This past weekend was the first wedding of the year. Last year Zack and I went to 6 weddings. This year we were invited to 8 but we can only go to 4. Still a lot of weddings to go to, a lot of gifts to give, a lot of dresses to be bought, and a lot of dancing to be done.
Zack was a groomsman in this wedding so I was invited to come to the rehearsal dinner. Luckily since it was the holiday weekend I got to leave work early so I could drive out to Cedar Rapids. It’s like a 4 hour drive so I made it there around 5:00 p.m. right as the rehearsal was starting. I quietly sat in the back and watched them organize the bridal party up front and practice their vows. The priest then asked everyone to gather in the back so they could practice the procession into the church. I watched each couple walk down the aisle and take their place at the front of the church. Then, everyone stood up and turned to face the back to watch the bride and her father walk down the aisle.

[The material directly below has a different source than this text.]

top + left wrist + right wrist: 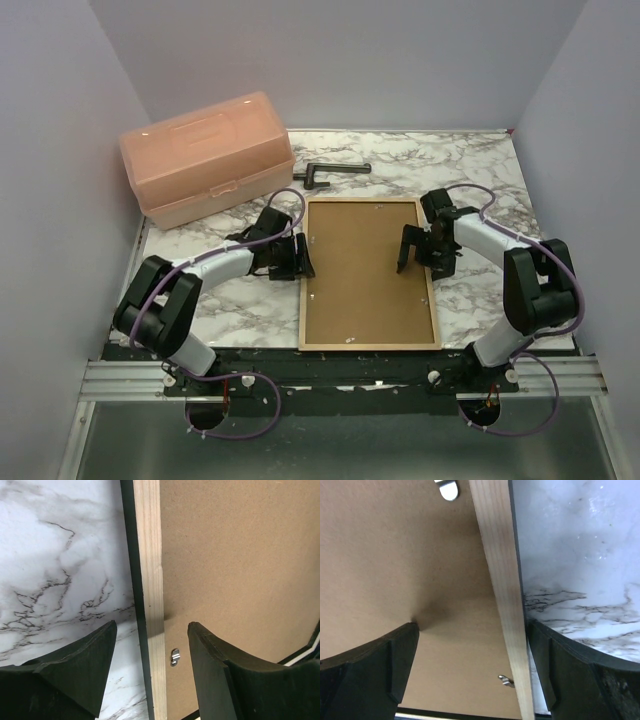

I bet you can see where this is going.
Yes, I started to tear up. I stared at the floor the whole time they walked down the aisle repeating in my head “Stop it. You’re in a church full of people you don’t know. They don’t know your story. Don’t be the weird girl crying in the back of the church. Pull. It. Together.” Watching them hurt. It hurt so bad. I realize now that I get to watch this happen 3 more times. 3 more walks down the aisle with their dads. 3 more father/daughter dances. On Saturday I basically ran out of the hall when they started the dance. I just couldn’t deal with it and Zack was up at the front doing his groomsman thing so it’s not even like I had someone to turn to. I just sat outside alone for 5 minutes hoping I had the timing of the song right before I went back in. I was embarrassed and I was mad at myself. I’m not really sure why exactly. Could have been that I was mad I didn’t think about this before the wedding. Could be that I’m starting to feel guilty every time I get upset. Like I should be moving on quicker or I’m worried that people will think I’m being dramatic. Or could be that I was mad I was being a crappy date crying outside of the reception. I don’t know.
Whatever it was I’m going to have to buck up a little bit. Life goes on, people are going to get married, and I’m going to have to be there.
At least I have 3 more weddings to practice at. I’ve got one this weekend so wish me luck. The goal is to actually watch the father/daughter dance this time. I might cry… but at least I’ll be able to say I could sit through it.